**Exercise input:**

Start of Block

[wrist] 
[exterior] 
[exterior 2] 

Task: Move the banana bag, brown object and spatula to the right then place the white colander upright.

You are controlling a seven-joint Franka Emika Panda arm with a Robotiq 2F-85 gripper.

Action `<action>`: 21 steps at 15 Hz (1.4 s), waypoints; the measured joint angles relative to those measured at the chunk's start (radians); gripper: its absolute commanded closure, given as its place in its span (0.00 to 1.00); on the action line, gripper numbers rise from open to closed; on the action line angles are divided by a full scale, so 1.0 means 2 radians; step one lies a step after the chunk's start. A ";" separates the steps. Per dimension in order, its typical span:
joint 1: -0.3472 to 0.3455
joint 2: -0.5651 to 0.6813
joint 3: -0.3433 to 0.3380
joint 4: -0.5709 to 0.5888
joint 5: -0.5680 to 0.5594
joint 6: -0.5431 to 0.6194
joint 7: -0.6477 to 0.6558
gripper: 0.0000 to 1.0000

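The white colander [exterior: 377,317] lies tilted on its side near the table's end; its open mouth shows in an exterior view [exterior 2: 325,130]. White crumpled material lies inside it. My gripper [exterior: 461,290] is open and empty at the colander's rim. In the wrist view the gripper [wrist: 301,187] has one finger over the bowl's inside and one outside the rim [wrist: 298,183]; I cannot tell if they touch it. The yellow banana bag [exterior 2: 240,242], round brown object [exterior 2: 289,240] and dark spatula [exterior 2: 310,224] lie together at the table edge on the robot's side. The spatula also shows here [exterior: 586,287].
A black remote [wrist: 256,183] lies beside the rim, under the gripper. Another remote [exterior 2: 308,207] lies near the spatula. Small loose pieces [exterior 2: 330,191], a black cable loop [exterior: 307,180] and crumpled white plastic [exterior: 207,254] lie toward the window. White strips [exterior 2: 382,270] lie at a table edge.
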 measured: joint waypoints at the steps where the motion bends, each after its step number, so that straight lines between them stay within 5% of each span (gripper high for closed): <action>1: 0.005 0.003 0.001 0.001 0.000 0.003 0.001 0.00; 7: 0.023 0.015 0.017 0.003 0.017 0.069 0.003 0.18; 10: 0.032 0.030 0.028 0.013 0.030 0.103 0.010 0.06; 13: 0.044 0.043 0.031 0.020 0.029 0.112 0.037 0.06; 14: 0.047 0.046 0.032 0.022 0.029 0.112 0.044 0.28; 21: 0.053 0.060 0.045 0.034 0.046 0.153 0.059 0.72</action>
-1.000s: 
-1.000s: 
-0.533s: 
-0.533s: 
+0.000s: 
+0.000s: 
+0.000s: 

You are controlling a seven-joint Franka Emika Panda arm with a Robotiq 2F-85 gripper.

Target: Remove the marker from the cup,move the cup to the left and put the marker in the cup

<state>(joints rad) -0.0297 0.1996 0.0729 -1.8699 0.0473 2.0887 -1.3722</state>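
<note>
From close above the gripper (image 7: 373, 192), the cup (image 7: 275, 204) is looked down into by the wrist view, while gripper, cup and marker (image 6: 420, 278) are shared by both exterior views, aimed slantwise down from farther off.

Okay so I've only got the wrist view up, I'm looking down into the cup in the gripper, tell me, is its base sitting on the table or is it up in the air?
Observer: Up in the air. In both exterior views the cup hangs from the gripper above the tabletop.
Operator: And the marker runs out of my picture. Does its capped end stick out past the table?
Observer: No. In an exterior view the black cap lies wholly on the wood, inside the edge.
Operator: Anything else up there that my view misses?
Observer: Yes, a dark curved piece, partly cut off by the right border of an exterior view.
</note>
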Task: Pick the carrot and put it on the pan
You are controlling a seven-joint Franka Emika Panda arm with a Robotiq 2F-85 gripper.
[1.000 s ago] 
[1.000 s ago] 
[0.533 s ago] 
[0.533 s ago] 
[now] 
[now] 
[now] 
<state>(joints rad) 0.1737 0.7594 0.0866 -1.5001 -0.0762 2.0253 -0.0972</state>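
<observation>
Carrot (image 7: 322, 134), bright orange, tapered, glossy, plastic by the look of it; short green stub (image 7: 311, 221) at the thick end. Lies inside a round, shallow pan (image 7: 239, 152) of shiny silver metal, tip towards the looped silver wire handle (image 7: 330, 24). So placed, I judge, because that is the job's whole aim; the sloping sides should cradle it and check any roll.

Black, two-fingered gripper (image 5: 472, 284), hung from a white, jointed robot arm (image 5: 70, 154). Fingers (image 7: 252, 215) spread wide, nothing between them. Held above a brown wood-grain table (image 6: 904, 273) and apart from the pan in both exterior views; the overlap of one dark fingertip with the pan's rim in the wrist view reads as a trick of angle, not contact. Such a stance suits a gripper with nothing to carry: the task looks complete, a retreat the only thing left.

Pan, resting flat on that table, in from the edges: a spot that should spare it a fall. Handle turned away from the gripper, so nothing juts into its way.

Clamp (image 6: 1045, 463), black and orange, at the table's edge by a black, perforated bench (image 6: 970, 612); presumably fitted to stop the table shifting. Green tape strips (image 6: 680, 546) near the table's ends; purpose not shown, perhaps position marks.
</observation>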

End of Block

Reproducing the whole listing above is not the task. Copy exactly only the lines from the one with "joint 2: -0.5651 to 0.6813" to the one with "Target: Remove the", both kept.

**Result of the exercise:**
joint 2: -0.5651 to 0.6813
joint 3: -0.3433 to 0.3380
joint 4: -0.5709 to 0.5888
joint 5: -0.5680 to 0.5594
joint 6: -0.5431 to 0.6194
joint 7: -0.6477 to 0.6558
gripper: 0.0000 to 1.0000

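The white colander [exterior: 377,317] lies tilted on its side near the table's end; its open mouth shows in an exterior view [exterior 2: 325,130]. White crumpled material lies inside it. My gripper [exterior: 461,290] is open and empty at the colander's rim. In the wrist view the gripper [wrist: 301,187] has one finger over the bowl's inside and one outside the rim [wrist: 298,183]; I cannot tell if they touch it. The yellow banana bag [exterior 2: 240,242], round brown object [exterior 2: 289,240] and dark spatula [exterior 2: 310,224] lie together at the table edge on the robot's side. The spatula also shows here [exterior: 586,287].
A black remote [wrist: 256,183] lies beside the rim, under the gripper. Another remote [exterior 2: 308,207] lies near the spatula. Small loose pieces [exterior 2: 330,191], a black cable loop [exterior: 307,180] and crumpled white plastic [exterior: 207,254] lie toward the window. White strips [exterior 2: 382,270] lie at a table edge.
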 measured: joint waypoints at the steps where the motion bends, each after its step number, so that straight lines between them stay within 5% of each span (gripper high for closed): <action>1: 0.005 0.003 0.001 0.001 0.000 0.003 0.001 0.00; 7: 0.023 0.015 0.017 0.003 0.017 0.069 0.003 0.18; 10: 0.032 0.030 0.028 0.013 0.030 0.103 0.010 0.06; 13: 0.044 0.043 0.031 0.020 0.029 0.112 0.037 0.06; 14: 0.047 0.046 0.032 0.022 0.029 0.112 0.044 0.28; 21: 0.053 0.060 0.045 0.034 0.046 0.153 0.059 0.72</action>
-1.000s: 
-1.000s: 
-0.533s: 
-0.533s: 
+0.000s: 
+0.000s: 
+0.000s: 

You are controlling a seven-joint Franka Emika Panda arm with a Robotiq 2F-85 gripper.

Target: Remove the marker from the cup,move the cup to the left and put the marker in the cup

No more work is left in this exercise.